When Change Outpaces Safety
- Margrét Hrefna Pétursdóttir
- Jun 23
- 2 min read
In fast-moving aviation operations—especially ACMI projects, seasonal contracts, or rapid base expansions—change is constant. Schedules shift. New partners enter. New destinations open. And everything moves quickly.
But here's the issue: When change isn’t managed, risk doesn’t stay the same. It grows. Quietly. Rapidly. And often, invisibly.
🚨 The Reality of Operational Pressure
Under pressure, the conversation often turns to speed, performance, and cost. And when the objective shifts from safe integration to fast execution, a dangerous pattern begins to emerge:
Risk assessments are skipped or rushed
Roles and responsibilities become unclear
Training and briefings are delayed, or dropped altogether
And this isn’t just a one-off problem. It’s compounding risk.

❄️ The Snowball Effect
One small shortcut becomes five. One unchecked assumption leads to widespread confusion.
Soon, the entire operation is carrying unmanaged risk across scheduling, crews, maintenance, and oversight.
The Safety Manager’s Worst Nightmare? The "Excel Sheet People" take over—tracking deadlines, budgets, and KPIs—while safety and compliance are left waving the flag: “Has anyone actually assessed this change?”
Change Isn’t the Enemy — But Unstructured Change Is
Aviation thrives on adaptation. But unstructured change introduces hidden vulnerabilities, gaps that remain invisible until something goes wrong. The goal isn’t to resist change.

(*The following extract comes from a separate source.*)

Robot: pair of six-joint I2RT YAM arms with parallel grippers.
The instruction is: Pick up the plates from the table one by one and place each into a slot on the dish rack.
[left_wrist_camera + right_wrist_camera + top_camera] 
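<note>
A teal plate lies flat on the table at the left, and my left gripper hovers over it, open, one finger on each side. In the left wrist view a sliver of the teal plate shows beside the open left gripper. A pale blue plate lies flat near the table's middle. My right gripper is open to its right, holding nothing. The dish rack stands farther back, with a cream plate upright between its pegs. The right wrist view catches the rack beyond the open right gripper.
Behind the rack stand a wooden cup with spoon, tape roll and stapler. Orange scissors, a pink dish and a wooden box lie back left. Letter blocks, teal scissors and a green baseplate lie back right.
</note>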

It’s to slow down just enough to protect what matters most: Safety.
✅ How to Stop the Snowball
What prevents small issues from compounding into systemic risk?
A clear and enforced change management process
Thorough readiness reviews before implementation
Time allocated for communication, training, and feedback
Leadership that ensures safety isn't traded for speed
❓ Ask Yourself This Before the Next Operational Change
As your operation gears up for the summer season or a new ACMI project, ask:
Are we truly managing change, or just reacting to it?
Are we giving safety a voice, early enough to matter?
Let’s keep safety ahead of the snowball, not buried underneath it.